"Garbage." "A cesspool." "A portal to the dark side."
Retired FBI agent John Egelhof respects the power of the Internet and harnessed it over his long career. But in the aftermath of a chilling Wisconsin crime — one in which two preteen girls attempted a human sacrifice in tribute to "Slender Man," a make-believe online bogeyman — Egelhof doesn't mince words about the ugly underbelly of this ubiquitous tool of the modern age.
With a mouse click or screen tap, today's younger generations have unprecedented access to the worst of human nature: jihadist beheading videos, or sites that idolize school shooters or recruit young American immigrants to join terrorist organizations back in their homelands, just to name a few. "The Internet is just this black hole that kids can fall into for a variety of reasons,'' said Egelhof, one of the lead investigators of the 2005 Red Lake, Minn., school shooting.
"Kids have a secret world that we don't know about. That secret world is far more sinister than ours when we were young. It's a problem we as a society have to face.''
That the Internet has dark corners is hardly a revelation. But the attempted murder by two 12-year-old suburban Milwaukee girls May 31 offered an electric jolt of a reminder about how little is known about this powerful digital engine's effects on still-maturing minds.
With smartphones now standard operating equipment for teens and preteens, and as educators push to equip even young elementary schoolchildren with iPads for school and home use, it's a serious issue that the nation can't be blasé about. Yet the debate here and elsewhere has largely been about access to tablet computers and whether a technological gap will develop, leaving children in less-well-off school districts at a disadvantage.
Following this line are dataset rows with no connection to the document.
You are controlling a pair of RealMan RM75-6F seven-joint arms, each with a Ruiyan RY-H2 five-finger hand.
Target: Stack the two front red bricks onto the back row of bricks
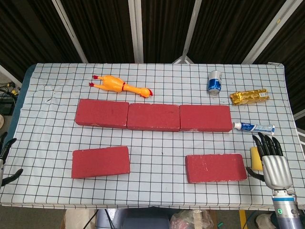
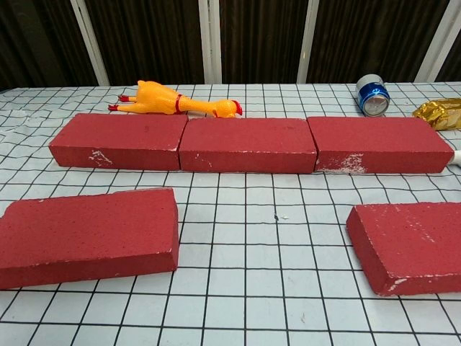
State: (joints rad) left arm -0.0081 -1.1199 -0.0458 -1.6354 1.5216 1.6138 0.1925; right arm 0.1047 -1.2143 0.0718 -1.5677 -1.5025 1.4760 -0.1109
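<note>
White checked cloth covers the surface (image 1: 157, 138), with dark slatted panels behind. At the lower right of the head view, the right hand (image 1: 272, 160) hovers with fingers straight and apart, holding nothing, a yellow block (image 1: 256, 158) just beside it. At the lower left edge only dark fingertips of the left hand (image 1: 5, 160) show; its state cannot be told. Two front bricks lie flat, the right front brick (image 1: 216, 167) near the right hand and the left front brick (image 1: 100, 161) well apart. Behind them, the back row of bricks (image 1: 153, 116) runs end to end. Farther back lie a rubber chicken (image 1: 120, 86), a can (image 1: 215, 82), a gold packet (image 1: 249, 97) and a toothpaste tube (image 1: 253, 127).
</note>
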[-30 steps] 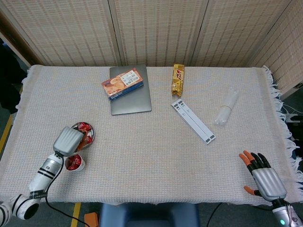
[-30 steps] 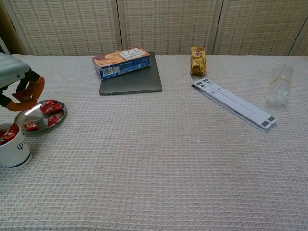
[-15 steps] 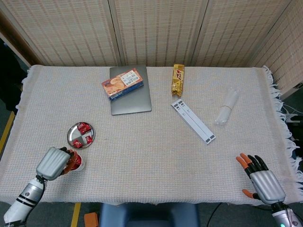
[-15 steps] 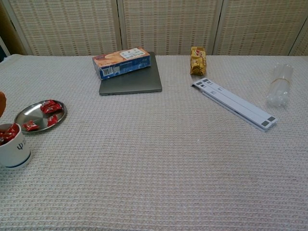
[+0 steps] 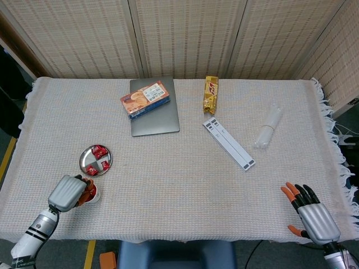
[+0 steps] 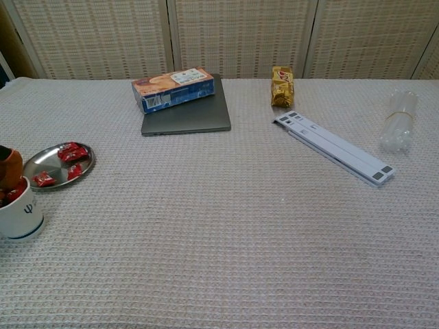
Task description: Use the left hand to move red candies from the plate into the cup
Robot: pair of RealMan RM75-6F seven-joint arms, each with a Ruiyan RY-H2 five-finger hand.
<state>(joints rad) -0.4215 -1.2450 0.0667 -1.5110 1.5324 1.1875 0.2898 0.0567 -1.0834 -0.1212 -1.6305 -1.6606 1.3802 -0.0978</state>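
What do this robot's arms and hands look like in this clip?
Both have a ribbed silver-grey back shell. The right robot hand shows black fingers with orange tips; the left robot hand shows orange fingertips and joins a white forearm with black bands.

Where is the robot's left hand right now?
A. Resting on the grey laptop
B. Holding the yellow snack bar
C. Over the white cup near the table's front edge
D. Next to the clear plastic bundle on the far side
C. In the head view the left hand sits over the white cup, just in front of the metal plate with its red candies; the chest view shows orange fingertips at the cup's rim.
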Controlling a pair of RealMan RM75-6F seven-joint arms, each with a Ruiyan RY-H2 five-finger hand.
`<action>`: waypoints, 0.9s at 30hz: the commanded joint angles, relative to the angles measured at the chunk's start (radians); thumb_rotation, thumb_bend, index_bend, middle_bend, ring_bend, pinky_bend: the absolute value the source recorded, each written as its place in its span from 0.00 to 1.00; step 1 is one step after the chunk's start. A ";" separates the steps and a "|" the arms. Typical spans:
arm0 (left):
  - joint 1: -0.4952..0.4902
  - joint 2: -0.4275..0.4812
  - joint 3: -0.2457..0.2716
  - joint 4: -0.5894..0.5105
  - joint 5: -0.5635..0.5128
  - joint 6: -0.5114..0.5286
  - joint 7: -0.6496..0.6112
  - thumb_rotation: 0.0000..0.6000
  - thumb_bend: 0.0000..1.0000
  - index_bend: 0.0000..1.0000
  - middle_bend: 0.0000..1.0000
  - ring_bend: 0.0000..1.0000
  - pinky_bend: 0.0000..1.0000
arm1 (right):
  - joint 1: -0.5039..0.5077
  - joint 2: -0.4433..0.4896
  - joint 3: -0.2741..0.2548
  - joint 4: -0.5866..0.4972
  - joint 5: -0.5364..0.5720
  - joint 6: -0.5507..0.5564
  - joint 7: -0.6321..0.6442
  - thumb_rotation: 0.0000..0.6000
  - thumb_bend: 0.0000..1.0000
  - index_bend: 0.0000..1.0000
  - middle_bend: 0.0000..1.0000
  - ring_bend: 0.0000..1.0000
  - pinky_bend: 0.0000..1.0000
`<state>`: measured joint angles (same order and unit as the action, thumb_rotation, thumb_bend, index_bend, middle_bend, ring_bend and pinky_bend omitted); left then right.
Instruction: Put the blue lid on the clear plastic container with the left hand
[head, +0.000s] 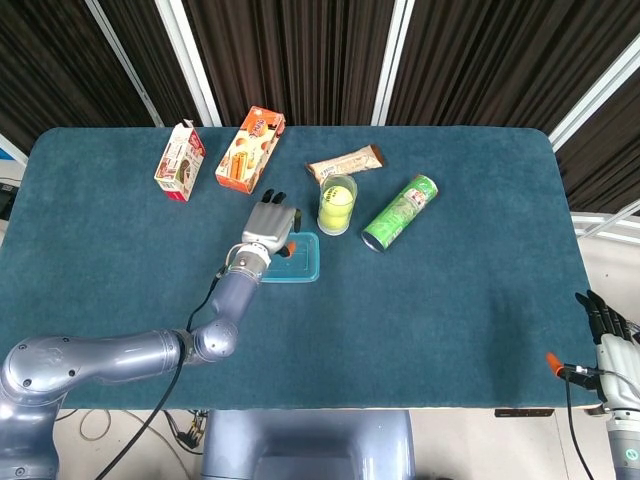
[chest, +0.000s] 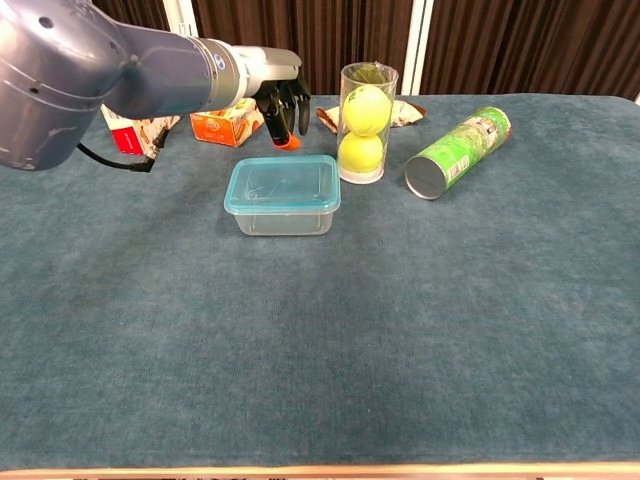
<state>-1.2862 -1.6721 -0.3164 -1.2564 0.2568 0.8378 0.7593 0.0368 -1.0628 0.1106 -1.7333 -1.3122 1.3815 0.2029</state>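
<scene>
The left hand's fingers (chest: 287, 105) hang curled downward, grasping nothing, above the far edge of the container (chest: 282, 208). The lid (chest: 283, 184) sits flat on the container, so the placing looks done; at most a press to seal it and pulling the arm away remain. The container appears empty. Beside it a clear tube (chest: 366, 122) holds two tennis balls. A green can (chest: 458, 151) lies on its side on the surface (chest: 400, 340). The right hand (head: 608, 335) rests off the surface's edge, fingers extended.
</scene>
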 joint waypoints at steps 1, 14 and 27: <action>-0.008 -0.003 0.003 0.009 -0.009 0.000 0.007 1.00 0.39 0.49 0.49 0.08 0.00 | 0.000 0.000 0.001 0.000 0.002 -0.001 0.000 1.00 0.29 0.10 0.00 0.00 0.00; -0.022 -0.037 0.020 0.076 -0.010 -0.016 0.002 1.00 0.44 0.57 0.49 0.08 0.00 | -0.001 0.003 0.002 -0.005 0.007 -0.005 0.003 1.00 0.29 0.10 0.00 0.00 0.00; -0.064 -0.114 -0.001 0.174 -0.049 -0.019 0.027 1.00 0.45 0.59 0.52 0.11 0.00 | -0.002 0.004 0.000 -0.005 0.004 -0.006 0.005 1.00 0.29 0.10 0.00 0.00 0.00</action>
<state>-1.3457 -1.7812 -0.3144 -1.0886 0.2126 0.8204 0.7815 0.0350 -1.0589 0.1107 -1.7387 -1.3077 1.3756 0.2080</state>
While educators are studying the pedagogical role of Internet access, more research on its impact on young people is desperately needed and may be even more important. Until that happens, the push to get tablets into students' hands needs to be accompanied by much stronger discussions about responsible use, parental monitoring and critical-thinking skills that at the very least coach kids about sourcing their information.
The vast majority of kids will handle access just fine or have minor issues. But for a small number of kids who are especially vulnerable, exposure may enable harmful actions.